El paraguas maligno
El paraguas maligno
Soy de ascendencia inglesa por lo que siempre llevo mi paraguas, haga frío, llueva o no. Un artefacto de estos es parte del cuerpo de cada súbdito de la Corona británica. Los he tenido de todos los tipos, tamaños y nacionalidades. El último me lo obsequió mi amigo Ernesto.
De él quiero hablarles (del paraguas). Sospecho que posee una inteligencia maligna, pues se recrea haciéndome maldades...
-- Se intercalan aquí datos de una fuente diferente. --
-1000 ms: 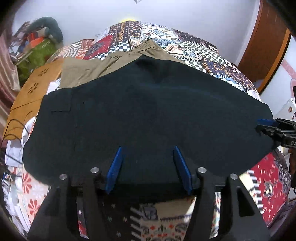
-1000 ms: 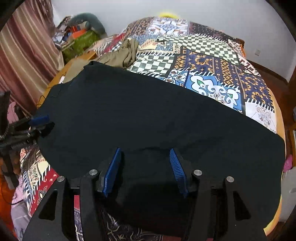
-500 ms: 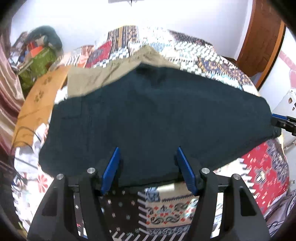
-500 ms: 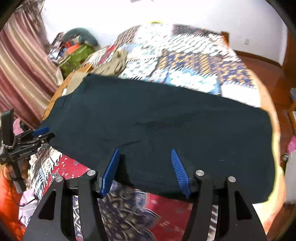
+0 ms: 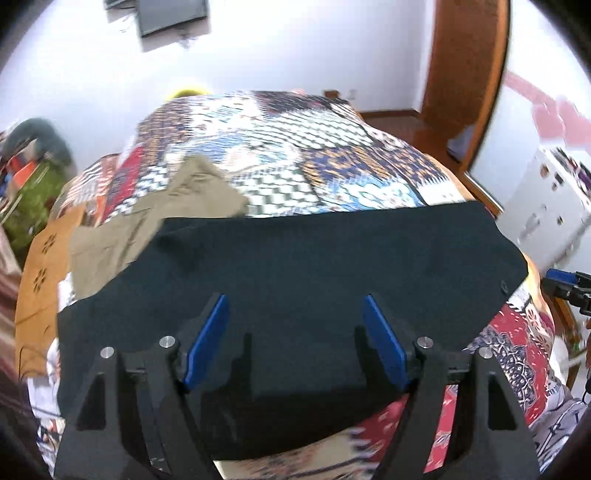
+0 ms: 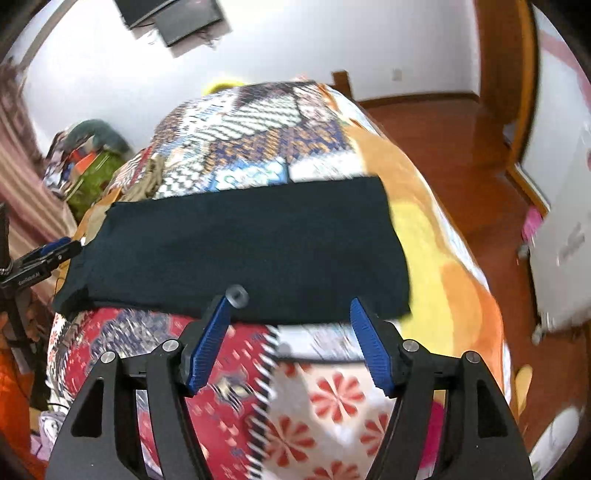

Sé que ustedes pensarán: “Este hombre está loco”... Pero no; ya son demasiados los accidentes que por culpa de este tapalluvias he padecido. Se trata de un ejemplar naturalmente inglés con alma de acero. Es de seda negra como sus acciones y convertible. Se hace grande como un paracaídas o diminuto cuando está de buen talante. Yo soy muy terco y, a pesar de su maldad, sigo llevándolo conmigo. Son muchas las situaciones cómicas (para los mirones) y desagradables (para mí) que me ha hecho pasar.
Cierta noche, cuando paseaba por una avenida, sin previo aviso se soltó un aguacero. Abrí el paraguas y éste optó por convertirse en pinzas, cerrándose por encima de mi cabeza e impidiendo toda visión. Eso me hizo caer en un charco... que resultó un hoyo. Enlodado hasta las pestañas y con el paraguas prensándome, pedí auxilio. Un transeúnte caritativo me sacó del agujero y fue pinchado por la punta asesina del innombrable artefacto.
A duras penas, llegué a casa y, en el momento de abrir la puerta, el paraguas me soltó y, riendo irónicamente se sentó en el suelo. Esa noche, sudando y sin conciliar el sueño, urdí ponerme unos guantes de acero con el fin de doblegar a mi enemigo. Al día siguiente, deseé enfermizamente que lloviera para usar los guantes. Tomé una avenida bastante concurrida y, de milagro, se soltó una intensa lluvia. Esgrimí el arma, es decir, el... bueno, ya saben; traté de abrirlo y, con la velocidad del relámpago, se dividió en dos, lanzándose como un proyectil sobre el estómago de una pobre señora. Esta, sintiéndose agredida, me golpeó con su inocentona sombrillita violeta.
Busqué la parte inferior de mi enemigo (el paraguas, claro) y volví a unirlo; todo esto bajo los golpes de la señora y la lluvia que, para entonces, ya era torrencial.
El lance terminó en un café. Huí de mi agresora y mientras saboreaba un capuchino, elaboré un plan para deshacerme del... pa...
Debía ser cauteloso y astuto, pues mi enemigo nunca permitía ser olvidado en ningún lugar público ni privado. Siempre que me levantaba, se las ingeniaba para meterse entre mis piernas y tirarme al suelo. ¡Descubrí la solución! En la mesa de al lado, una dama puso su sombrilla color cielo de cara a nosotros (mi enemigo y yo). Vi con alegría que se había iniciado un flirt paragüesco. ¡Toma! ¡Mi británico, flemático y misántropo cubre-aguas había caído en la vieja trampa del amor! Mis sinsabores terminaron ¡No más paraguas! ¡A mojarse, se ha dicho!
Salí precipitadamente, aprovechando el descuido del maligno.
Canté y bailé bajo la lluvia y, una hora después, calado hasta el cráneo, llegué a casa. Con horror me topé con el paraguas departiendo alegremente en mi sala con la sombrillita azul.